Ya estoy de vuelta después de una semana de calor asfixiante en Madrid. A parte de retozar en el sofá soportando esas temperaturas extremas como podía a base da aire acondicionado y cerveza fría (jeje, me encontre una caja de 1906 en un carrefur), me dediqué también a hacer colas con los guiris en las puertas de los museos.

Y así como quien no quiere la cosa me encontré con la exposición Picasso: tradición y vanguardia, celebrada con motivo del 30 aniversario del traslado del Guernica desde el MoMA de NY, y celebrada a medias entre el Prado y el Reina Sofía. La del Prado no la pude ver. Una inmensa cola al sol del verano hizo que desistiera (y estaba de vacaciones, tampoco me iba a levantar a las 7 de la mañana).
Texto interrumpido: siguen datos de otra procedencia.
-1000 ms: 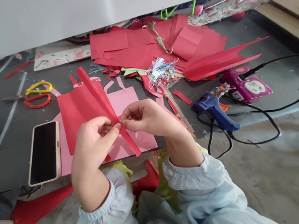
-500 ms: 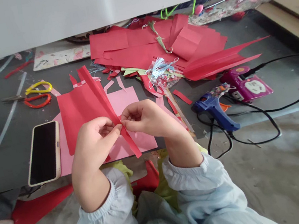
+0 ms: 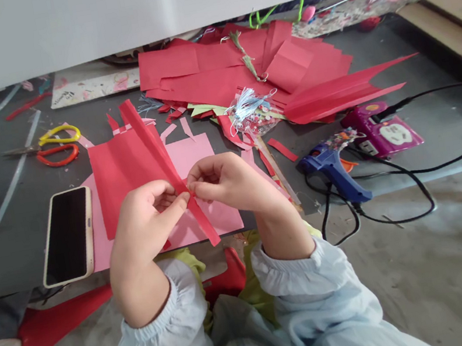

Pero sí fui a ver la del Reina Sofía, mucho menos concurrida y sin cola en la entrada. (además el 70% de los visitantes eran mujeres rubias, es lo que tiene el arte contemporáneo). Esta parte se centraba más en el Guernica, sus influencias (estaban también los fusilamientos de Goya por ejemplo) y obras del mismo período de Picasso, y una muy interesante colección de estudios previos como el de ahí arriba, y del que compré una bonita y cara reproducción. En fin, que si puedes ir antes del 3 de Septiembre, que es cuando cierra, no desaproveches la oportunidad. Sino, puedes ver aquí todas las obras expuestas, aunque claro, no es lo mismo.